PROBLEM TO SOLVE:
Look through the entries below and count the lines that contain "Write". Reply with that number only.

AVAILABLE RECORDS:
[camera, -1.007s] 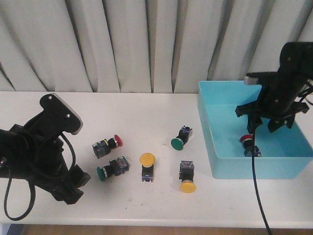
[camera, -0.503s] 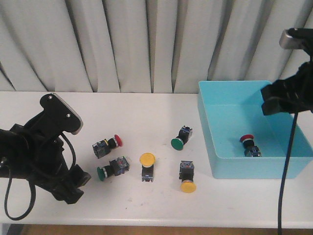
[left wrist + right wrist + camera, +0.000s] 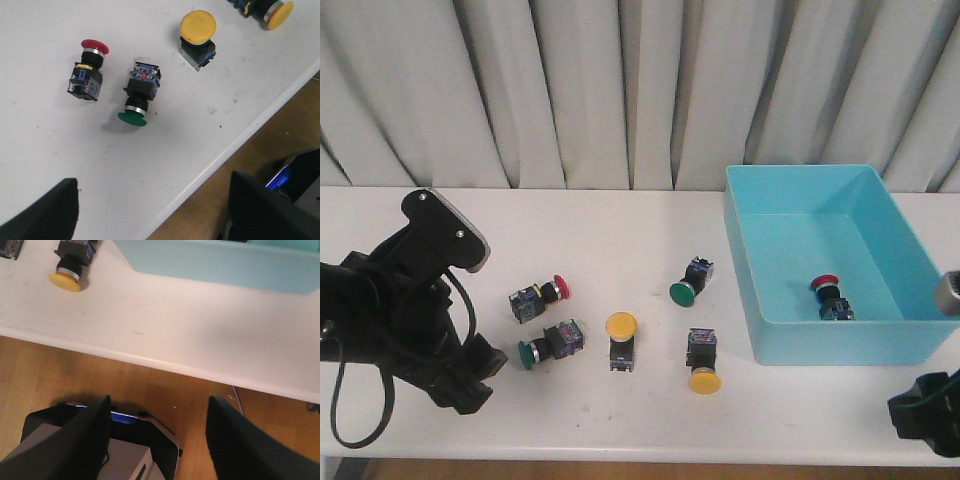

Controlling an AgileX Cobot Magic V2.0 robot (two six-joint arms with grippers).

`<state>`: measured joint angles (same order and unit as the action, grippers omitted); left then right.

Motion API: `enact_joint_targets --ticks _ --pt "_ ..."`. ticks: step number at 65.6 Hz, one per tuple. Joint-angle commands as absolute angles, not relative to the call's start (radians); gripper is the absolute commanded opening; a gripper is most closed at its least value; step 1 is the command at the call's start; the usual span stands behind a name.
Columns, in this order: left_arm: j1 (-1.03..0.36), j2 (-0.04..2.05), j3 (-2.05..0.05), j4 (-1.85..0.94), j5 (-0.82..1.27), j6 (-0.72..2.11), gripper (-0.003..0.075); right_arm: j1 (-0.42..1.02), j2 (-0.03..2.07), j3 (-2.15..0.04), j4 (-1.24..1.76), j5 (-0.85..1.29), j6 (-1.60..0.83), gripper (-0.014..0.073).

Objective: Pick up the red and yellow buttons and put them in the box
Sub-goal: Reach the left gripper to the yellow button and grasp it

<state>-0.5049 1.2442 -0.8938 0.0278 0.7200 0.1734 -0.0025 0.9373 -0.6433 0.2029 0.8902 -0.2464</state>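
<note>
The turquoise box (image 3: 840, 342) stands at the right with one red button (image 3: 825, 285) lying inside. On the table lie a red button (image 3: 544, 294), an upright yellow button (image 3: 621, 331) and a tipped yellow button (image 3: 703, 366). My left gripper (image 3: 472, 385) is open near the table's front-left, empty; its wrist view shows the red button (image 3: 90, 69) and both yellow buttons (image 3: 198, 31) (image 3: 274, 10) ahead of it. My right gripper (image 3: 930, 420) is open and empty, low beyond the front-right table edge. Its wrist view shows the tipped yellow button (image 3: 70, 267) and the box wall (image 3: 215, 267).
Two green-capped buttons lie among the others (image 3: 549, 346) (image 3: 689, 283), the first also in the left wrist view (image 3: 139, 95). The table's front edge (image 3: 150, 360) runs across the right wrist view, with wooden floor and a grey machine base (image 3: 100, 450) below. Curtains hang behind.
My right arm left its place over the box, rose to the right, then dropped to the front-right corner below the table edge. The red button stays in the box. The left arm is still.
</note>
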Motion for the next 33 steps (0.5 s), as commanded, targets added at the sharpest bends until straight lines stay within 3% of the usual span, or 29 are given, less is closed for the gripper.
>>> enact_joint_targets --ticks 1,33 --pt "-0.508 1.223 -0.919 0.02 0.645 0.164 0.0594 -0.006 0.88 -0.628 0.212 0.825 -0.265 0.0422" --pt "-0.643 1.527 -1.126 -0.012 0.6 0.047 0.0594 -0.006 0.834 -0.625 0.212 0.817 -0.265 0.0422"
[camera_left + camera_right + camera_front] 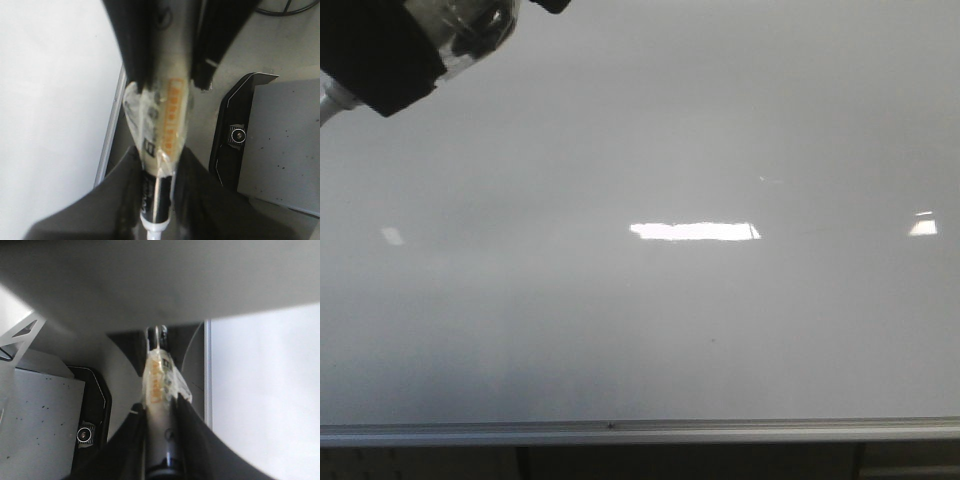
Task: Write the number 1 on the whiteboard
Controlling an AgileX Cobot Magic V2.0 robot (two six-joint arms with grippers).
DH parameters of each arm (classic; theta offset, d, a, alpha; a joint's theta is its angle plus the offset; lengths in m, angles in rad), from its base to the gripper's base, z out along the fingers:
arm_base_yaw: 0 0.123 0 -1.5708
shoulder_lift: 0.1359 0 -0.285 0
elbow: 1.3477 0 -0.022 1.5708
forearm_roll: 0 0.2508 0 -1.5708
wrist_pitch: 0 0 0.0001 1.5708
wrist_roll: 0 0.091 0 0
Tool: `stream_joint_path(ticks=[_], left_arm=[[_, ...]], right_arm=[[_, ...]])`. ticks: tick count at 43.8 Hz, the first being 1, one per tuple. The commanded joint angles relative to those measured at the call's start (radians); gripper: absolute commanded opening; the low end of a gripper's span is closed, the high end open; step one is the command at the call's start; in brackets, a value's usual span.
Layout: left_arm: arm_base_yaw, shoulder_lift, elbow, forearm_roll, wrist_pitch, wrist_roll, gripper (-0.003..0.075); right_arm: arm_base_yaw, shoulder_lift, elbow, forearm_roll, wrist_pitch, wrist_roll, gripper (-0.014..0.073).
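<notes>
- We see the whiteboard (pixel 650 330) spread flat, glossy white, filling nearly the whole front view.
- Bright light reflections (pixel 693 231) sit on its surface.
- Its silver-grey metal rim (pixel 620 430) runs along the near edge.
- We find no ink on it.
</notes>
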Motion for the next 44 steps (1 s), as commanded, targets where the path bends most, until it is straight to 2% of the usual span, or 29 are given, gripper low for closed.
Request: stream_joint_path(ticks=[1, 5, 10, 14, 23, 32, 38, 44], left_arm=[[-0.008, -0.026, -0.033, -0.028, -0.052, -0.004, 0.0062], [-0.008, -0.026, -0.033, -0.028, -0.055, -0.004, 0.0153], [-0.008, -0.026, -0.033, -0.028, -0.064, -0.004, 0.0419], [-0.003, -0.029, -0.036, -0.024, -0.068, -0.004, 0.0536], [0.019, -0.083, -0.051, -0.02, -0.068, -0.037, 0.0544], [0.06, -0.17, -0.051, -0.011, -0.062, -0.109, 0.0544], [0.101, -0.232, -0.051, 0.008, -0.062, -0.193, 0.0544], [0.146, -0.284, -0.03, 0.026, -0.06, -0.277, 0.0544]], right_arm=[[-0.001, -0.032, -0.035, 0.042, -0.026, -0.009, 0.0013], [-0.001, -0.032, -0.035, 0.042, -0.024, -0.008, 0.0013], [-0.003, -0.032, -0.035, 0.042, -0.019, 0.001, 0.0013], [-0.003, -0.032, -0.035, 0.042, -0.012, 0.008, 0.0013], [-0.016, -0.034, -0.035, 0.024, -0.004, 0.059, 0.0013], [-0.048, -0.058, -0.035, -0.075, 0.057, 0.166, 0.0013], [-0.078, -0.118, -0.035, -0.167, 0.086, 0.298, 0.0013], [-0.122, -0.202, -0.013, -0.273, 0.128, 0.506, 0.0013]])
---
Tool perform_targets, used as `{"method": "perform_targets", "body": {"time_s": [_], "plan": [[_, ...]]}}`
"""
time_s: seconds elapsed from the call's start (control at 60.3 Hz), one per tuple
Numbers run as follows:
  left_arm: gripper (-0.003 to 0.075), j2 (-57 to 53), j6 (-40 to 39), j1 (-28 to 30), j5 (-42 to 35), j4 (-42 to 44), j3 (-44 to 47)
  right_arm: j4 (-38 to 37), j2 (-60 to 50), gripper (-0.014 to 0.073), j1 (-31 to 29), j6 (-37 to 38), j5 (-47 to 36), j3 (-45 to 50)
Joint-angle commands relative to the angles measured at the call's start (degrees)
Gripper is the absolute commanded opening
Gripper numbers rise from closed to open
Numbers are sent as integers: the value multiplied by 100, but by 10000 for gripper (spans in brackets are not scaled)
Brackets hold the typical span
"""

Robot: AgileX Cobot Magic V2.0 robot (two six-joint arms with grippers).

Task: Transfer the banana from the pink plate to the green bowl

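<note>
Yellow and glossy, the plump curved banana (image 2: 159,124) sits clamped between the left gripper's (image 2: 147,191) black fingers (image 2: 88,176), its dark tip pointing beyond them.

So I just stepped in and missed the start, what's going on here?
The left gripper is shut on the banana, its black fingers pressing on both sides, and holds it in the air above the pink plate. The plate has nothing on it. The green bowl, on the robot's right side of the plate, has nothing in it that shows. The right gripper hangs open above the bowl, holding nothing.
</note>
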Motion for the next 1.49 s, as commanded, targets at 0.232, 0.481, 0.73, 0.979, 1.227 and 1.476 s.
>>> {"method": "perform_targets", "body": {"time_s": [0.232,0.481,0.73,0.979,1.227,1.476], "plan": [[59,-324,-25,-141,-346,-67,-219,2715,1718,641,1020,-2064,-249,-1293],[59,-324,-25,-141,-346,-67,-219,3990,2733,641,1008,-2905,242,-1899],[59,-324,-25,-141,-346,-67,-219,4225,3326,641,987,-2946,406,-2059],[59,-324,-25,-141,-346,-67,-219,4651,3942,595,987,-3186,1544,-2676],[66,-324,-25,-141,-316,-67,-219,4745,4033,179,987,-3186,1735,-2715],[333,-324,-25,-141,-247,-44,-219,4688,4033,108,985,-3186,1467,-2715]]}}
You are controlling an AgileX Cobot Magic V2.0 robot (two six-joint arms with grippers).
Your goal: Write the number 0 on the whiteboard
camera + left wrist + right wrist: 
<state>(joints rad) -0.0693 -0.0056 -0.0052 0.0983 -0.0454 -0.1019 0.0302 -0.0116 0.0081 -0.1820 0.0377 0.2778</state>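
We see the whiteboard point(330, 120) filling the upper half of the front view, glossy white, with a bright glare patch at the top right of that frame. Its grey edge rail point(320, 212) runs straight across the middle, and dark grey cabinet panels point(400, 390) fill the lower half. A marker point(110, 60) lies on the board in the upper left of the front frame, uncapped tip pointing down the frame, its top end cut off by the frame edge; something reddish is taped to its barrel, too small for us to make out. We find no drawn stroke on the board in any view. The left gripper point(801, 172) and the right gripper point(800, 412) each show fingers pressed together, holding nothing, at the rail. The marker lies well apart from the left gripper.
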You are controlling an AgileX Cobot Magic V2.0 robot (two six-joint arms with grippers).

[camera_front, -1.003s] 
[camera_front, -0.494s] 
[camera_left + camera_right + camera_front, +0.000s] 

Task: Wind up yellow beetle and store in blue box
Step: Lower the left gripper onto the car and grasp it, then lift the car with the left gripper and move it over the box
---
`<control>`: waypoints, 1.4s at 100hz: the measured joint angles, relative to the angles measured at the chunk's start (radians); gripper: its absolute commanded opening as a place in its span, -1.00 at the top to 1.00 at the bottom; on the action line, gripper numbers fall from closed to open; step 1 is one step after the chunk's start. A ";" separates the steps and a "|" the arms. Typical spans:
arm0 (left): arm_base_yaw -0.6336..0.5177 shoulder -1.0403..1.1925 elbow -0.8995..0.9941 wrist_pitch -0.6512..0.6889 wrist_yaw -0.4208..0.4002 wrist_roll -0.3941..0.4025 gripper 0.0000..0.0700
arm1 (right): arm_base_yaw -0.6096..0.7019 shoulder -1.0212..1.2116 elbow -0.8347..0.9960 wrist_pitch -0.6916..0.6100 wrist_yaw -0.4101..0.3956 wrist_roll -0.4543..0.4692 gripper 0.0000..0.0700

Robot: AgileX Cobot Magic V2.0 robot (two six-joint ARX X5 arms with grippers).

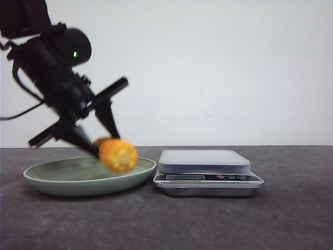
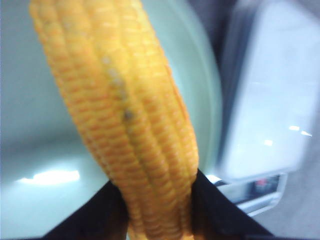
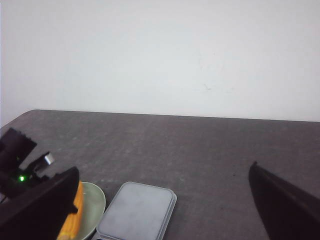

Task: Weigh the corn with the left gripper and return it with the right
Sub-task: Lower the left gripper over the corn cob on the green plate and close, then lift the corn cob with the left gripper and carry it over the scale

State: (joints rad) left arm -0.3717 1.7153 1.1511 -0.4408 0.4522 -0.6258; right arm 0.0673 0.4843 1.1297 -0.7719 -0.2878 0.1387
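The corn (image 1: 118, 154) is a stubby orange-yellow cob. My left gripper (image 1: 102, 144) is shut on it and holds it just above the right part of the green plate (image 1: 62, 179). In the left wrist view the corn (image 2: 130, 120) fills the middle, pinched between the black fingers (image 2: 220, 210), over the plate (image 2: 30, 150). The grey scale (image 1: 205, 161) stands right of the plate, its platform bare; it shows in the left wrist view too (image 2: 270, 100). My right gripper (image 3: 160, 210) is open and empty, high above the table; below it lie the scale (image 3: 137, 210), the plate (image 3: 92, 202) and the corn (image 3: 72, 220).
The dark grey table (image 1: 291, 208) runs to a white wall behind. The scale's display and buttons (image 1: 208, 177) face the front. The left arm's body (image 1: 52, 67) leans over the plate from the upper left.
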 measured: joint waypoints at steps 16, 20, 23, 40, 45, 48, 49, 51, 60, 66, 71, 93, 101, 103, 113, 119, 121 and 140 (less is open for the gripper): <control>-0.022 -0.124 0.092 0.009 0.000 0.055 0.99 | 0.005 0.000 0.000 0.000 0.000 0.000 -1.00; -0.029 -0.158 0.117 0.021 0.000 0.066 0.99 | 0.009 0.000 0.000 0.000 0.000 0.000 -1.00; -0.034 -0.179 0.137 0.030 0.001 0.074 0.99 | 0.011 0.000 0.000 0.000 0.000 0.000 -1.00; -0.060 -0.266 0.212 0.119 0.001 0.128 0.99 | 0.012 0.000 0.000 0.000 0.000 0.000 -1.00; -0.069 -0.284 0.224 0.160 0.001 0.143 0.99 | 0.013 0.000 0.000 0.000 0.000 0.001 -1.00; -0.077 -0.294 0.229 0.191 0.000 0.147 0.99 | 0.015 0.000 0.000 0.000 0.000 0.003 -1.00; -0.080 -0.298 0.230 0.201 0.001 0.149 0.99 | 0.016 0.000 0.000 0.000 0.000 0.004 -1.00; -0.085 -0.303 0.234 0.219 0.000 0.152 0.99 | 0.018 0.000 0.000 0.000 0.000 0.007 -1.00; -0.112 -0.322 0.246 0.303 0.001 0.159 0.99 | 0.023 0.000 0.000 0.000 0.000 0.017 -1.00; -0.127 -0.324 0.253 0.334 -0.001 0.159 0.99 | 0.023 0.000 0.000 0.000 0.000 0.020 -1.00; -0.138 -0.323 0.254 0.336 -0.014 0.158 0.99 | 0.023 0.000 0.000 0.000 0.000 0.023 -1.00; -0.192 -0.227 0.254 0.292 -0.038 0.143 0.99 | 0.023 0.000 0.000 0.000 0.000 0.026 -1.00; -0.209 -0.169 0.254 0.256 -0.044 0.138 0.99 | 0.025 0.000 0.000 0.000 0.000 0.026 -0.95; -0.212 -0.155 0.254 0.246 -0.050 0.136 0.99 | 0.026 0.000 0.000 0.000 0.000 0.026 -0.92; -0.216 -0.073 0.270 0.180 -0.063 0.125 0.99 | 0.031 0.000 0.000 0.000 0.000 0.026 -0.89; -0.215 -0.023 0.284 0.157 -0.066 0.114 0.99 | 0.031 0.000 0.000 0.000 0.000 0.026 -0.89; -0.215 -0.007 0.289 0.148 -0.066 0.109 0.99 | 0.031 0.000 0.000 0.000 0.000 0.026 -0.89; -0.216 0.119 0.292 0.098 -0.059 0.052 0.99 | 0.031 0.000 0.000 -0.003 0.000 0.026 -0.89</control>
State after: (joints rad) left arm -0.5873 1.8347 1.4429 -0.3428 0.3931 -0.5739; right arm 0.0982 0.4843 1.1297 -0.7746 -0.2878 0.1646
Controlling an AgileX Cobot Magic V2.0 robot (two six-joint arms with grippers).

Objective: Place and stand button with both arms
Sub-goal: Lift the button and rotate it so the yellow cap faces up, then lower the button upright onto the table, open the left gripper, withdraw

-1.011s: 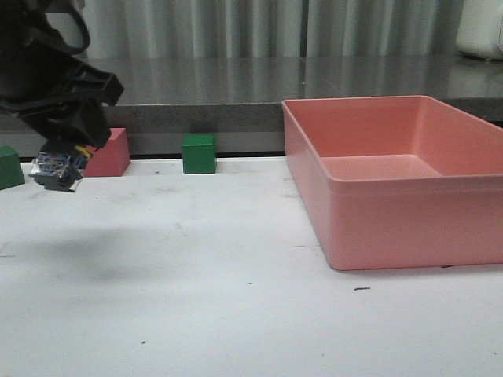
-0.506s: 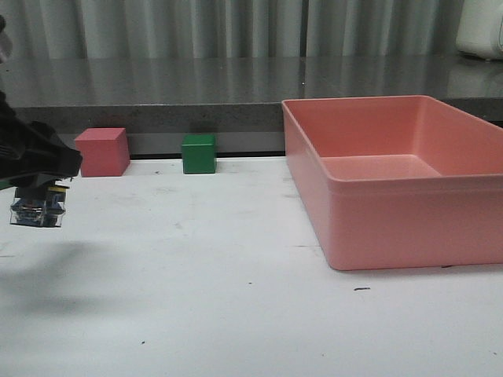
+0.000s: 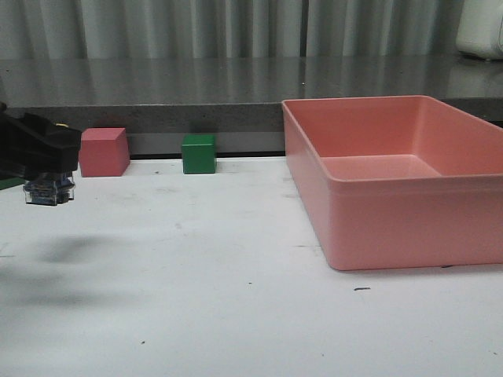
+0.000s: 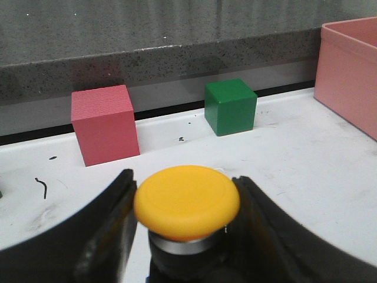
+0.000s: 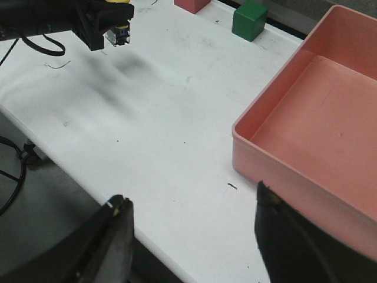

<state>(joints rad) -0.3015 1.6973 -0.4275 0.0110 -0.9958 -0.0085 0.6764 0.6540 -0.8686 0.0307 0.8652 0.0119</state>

SOLUTION FOR THIS TASK:
2